» ACTION ITEM: If a line in the data has the string "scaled", please show it.

» SOURCE MATERIAL:

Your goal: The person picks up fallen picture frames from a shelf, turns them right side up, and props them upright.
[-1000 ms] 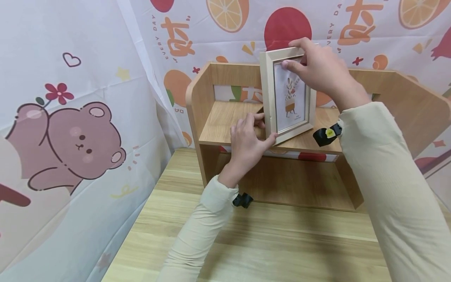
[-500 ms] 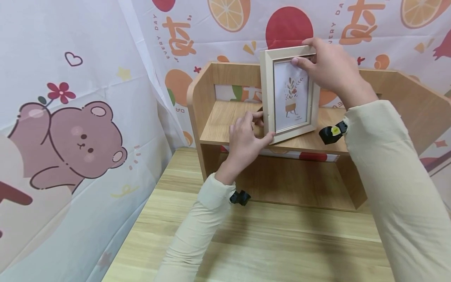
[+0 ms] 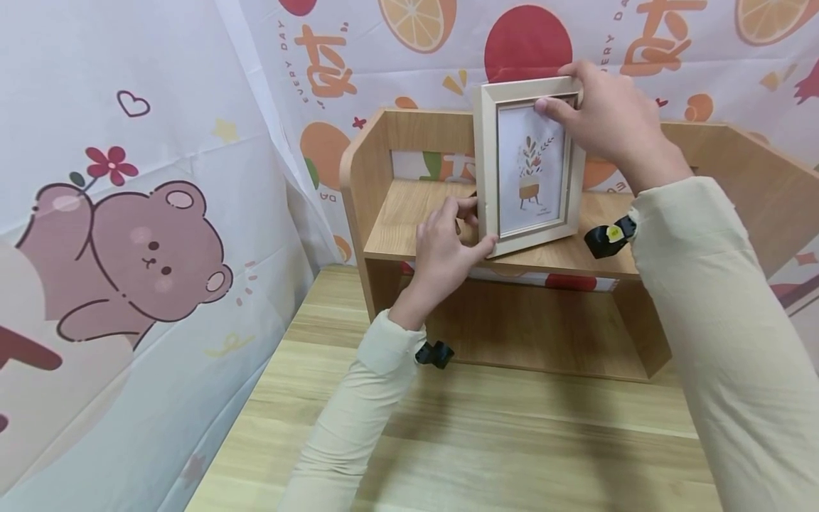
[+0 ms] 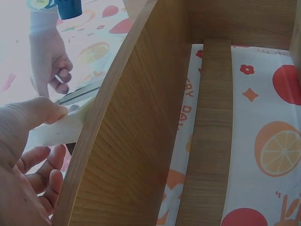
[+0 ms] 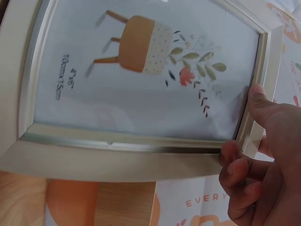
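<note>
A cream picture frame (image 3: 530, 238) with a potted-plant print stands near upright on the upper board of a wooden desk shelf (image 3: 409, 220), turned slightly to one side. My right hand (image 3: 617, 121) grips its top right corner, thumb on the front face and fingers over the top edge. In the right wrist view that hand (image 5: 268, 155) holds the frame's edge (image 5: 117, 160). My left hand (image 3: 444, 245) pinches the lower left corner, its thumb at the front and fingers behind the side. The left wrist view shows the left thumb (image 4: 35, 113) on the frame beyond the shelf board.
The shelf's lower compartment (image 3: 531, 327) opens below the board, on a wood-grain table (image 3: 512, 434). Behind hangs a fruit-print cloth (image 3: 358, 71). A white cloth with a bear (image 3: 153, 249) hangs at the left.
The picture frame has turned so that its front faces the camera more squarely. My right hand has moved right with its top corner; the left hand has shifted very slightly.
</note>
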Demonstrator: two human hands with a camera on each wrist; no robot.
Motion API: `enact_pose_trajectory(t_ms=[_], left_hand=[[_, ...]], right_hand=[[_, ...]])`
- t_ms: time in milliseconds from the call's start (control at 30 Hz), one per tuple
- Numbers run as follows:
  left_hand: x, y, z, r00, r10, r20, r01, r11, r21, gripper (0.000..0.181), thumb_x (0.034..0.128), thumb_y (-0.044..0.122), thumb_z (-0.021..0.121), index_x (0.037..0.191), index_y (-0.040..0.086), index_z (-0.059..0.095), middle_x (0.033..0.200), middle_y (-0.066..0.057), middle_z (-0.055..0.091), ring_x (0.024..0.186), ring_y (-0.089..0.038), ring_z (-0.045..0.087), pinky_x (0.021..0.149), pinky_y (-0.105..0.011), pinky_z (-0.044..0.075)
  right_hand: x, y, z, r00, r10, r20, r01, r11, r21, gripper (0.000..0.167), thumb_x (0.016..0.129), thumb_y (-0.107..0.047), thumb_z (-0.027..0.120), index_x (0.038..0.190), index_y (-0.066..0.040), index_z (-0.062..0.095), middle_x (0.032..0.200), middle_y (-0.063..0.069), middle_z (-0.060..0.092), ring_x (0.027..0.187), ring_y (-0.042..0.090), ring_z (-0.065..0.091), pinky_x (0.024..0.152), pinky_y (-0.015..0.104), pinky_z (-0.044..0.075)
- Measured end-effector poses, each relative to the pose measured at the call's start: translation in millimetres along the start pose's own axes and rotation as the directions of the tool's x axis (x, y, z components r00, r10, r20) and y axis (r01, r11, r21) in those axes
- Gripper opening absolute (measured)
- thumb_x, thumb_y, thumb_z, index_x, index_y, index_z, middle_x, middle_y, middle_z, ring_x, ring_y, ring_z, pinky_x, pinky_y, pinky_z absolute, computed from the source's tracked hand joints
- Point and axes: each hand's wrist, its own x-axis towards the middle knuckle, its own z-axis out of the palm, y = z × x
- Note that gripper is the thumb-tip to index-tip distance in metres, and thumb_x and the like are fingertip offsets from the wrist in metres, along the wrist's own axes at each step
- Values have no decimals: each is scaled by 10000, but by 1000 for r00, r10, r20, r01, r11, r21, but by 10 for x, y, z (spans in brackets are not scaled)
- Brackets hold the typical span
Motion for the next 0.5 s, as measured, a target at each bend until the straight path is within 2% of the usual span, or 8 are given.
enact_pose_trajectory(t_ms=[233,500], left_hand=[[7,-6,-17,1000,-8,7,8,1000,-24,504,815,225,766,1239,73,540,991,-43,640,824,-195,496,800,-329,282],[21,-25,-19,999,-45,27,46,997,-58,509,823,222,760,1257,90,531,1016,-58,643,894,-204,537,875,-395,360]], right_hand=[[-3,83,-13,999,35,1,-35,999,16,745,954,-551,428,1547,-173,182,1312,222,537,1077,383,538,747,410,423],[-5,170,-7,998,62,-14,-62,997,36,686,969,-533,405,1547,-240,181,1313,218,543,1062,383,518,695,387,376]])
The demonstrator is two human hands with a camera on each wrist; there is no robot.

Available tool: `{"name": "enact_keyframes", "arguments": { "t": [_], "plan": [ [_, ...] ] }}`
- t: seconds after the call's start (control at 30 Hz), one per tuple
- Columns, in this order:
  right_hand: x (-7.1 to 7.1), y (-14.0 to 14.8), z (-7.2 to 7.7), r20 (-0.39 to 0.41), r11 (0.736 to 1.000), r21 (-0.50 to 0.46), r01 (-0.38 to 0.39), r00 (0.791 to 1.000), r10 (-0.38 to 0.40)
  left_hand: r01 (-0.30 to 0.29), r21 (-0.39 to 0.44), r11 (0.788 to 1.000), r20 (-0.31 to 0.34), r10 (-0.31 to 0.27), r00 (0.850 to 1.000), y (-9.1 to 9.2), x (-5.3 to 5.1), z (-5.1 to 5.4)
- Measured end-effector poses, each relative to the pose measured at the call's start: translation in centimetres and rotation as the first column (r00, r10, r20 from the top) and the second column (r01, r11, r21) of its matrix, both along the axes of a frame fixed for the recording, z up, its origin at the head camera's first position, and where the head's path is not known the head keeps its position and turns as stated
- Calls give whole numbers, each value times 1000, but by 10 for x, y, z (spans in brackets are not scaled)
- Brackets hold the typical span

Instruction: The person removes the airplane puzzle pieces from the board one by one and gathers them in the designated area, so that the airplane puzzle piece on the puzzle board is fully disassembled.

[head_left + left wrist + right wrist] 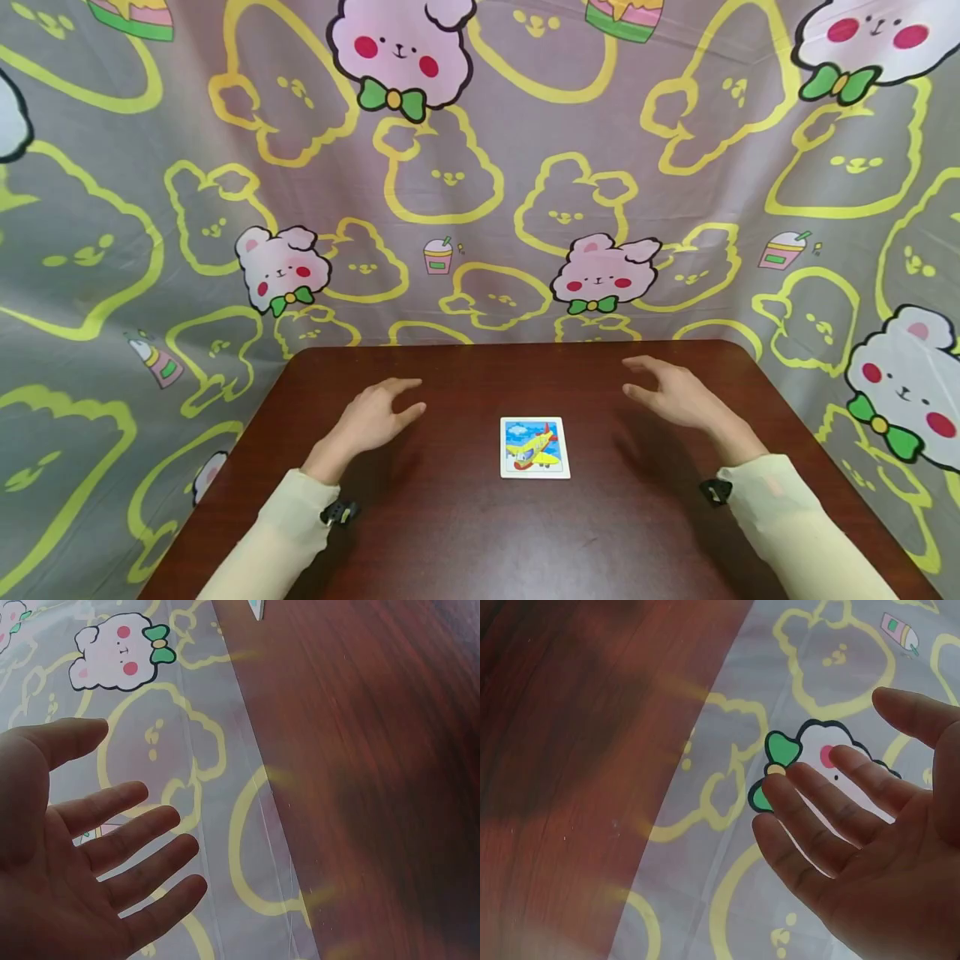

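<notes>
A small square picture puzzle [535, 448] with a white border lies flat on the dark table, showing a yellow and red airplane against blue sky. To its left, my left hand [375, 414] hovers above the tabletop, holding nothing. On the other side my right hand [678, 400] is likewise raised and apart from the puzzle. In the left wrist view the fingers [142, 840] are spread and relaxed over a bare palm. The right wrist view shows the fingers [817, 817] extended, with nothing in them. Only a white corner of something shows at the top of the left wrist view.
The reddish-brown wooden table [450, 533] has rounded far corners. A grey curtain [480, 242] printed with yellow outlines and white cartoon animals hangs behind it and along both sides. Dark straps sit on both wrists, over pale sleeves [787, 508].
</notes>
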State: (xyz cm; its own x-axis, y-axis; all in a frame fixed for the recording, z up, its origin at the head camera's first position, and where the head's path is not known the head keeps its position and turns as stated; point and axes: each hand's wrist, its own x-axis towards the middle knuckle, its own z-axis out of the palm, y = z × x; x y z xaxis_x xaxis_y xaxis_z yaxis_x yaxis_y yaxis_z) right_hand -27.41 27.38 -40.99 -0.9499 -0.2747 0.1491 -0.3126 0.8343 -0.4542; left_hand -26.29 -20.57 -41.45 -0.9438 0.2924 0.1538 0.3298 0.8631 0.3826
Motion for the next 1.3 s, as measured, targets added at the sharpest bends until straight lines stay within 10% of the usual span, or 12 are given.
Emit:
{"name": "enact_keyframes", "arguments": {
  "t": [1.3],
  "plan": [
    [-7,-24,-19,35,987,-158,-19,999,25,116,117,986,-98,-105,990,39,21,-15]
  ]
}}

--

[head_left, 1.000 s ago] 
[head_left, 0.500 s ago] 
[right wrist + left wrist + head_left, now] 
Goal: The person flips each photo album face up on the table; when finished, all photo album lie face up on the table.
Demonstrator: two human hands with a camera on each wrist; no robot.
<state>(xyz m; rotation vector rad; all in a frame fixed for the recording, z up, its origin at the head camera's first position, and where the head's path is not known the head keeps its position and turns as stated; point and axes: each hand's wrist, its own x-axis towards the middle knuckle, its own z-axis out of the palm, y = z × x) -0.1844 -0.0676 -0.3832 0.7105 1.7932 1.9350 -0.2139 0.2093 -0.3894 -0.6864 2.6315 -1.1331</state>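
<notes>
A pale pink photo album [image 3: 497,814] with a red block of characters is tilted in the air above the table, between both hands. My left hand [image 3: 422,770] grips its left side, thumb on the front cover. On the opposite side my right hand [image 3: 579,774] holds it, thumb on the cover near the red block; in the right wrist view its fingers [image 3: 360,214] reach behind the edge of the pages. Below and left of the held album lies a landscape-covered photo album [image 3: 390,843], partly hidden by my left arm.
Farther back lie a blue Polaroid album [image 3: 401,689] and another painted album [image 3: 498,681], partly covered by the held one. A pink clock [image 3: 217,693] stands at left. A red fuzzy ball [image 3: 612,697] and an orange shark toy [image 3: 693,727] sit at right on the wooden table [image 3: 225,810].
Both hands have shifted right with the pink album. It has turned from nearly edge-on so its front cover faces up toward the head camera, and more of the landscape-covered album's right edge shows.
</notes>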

» THE COMPLETED TASK:
- Values have no decimals: each is scaled by 10000, but by 1000 for r00, r10, r20, r01, r11, r21, but by 10 for x, y, z (spans in brackets are not scaled)
- Calls give whole numbers, each value times 1000, but by 10 for x, y, z (spans in brackets are not scaled)

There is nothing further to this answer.